Sa voix goguenarde a repris le dessus sur celle plus sérieuse du début de la conversation, comme soulagé par notre discussion.

— Tu sais, j'ai pensé que tu étais venu t'excuser.

— De ?

— De ne m'avoir plus donné de nouvelles jusqu'à ce qu'on se recroise.

— Tu aurais voulu quoi ? Que je te baise, te jette et t'efface de ma vie comme si de rien était ? Ou t'avoir prévenu que j'étais un salaud, ne pas t'avoir touché et m'effacer.

— Il y a d'autres façons de traiter les femmes, Simon, lâché-je en m'arrêtant devant la porte, désormais ouverte.

— Oui... les tenir loin de moi.

Un ange passe.

— Rappelle-toi : on ne se connait pas, répète-t-il en levant son index et me tapote sur le nez.

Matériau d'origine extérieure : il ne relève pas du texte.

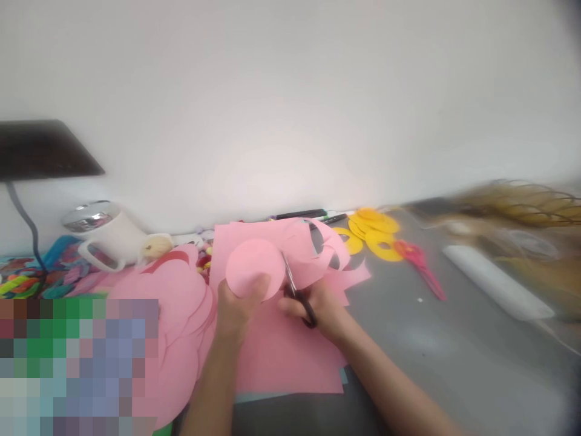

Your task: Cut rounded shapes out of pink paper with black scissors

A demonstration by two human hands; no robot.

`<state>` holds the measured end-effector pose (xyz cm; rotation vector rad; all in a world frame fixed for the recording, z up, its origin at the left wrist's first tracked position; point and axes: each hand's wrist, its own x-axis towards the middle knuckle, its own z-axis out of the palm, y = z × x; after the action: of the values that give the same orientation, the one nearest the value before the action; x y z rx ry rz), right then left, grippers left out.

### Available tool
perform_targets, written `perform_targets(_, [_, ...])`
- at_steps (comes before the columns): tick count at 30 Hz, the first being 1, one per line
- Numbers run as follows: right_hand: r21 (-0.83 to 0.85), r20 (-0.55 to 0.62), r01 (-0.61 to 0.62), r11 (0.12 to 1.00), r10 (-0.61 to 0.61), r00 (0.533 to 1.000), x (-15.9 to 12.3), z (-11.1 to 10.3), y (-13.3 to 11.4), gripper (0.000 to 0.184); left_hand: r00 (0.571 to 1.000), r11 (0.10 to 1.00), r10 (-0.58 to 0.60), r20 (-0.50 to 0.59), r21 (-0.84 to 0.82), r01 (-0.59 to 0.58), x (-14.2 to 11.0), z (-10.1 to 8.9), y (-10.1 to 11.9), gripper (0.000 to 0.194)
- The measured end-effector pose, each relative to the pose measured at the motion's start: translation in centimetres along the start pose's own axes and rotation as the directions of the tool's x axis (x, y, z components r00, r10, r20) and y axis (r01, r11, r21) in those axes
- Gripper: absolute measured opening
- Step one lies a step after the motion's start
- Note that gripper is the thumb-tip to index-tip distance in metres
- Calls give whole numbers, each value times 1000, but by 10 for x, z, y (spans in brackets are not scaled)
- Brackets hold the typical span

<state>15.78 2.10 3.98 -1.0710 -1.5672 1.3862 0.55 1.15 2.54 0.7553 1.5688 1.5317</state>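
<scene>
My left hand [242, 303] grips a pink paper circle [254, 263] near its lower edge, thumb on top. In my right hand [318, 306] is a pair of black-handled scissors [293, 281], its blades pointing up along the circle's right edge. Curled pink paper offcuts [331, 248] lie just beyond the blades. Under both hands rests a stack of pink paper sheets [290, 363]. Left of it, many larger pink paper circles [177, 303] overlap in a pile.
Yellow paper rings [374, 227] and pink scissors [422, 269] lie to the right on the grey table [408, 357]. Farther right is a white bar-shaped object [499, 281]. A white mug [109, 236] and colourful craft pieces [57, 269] stand at the left, below a dark screen [45, 151].
</scene>
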Motion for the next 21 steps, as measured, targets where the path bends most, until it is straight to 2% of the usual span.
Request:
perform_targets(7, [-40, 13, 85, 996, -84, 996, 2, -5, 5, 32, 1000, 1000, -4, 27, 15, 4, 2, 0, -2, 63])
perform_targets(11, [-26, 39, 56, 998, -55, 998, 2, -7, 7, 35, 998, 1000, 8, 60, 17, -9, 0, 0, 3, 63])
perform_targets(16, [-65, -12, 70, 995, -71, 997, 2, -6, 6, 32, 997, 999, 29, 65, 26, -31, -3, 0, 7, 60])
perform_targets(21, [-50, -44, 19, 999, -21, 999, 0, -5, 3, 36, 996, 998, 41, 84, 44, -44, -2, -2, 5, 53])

— Je me tairai, même si je ne compte pas le revoir.

Il sourit.

— Je dois filer. J'ai été ravi de te revoir Charlie, finit-il par ajouter, un bisou sur la joue. Prends soin de toi. Et pense à me garder le Monet en réserve ! conclut-il avec un clin d'œil.

Même si Simon s'affiche souvent pénible avec un caractère d'adolescent, il reste réellement attachant. Un instant d'hésitation et il me prend dans ses bras. Surprise par cet élan de tendresse, je reste droite et ne lui rend pas. Il se recule et je sens ses doigts dessiner une sorte de cercle dans mon cou, là où James a laissé son empreinte. J'attends son commentaire, mais au lieu de ça, il pose une main sur mon visage avec un sourire chaleureux et tourne les talons, sans se retourner.

Dix minutes plus tard, je reçois un message de sa part :

Excuse-moi pour Londres.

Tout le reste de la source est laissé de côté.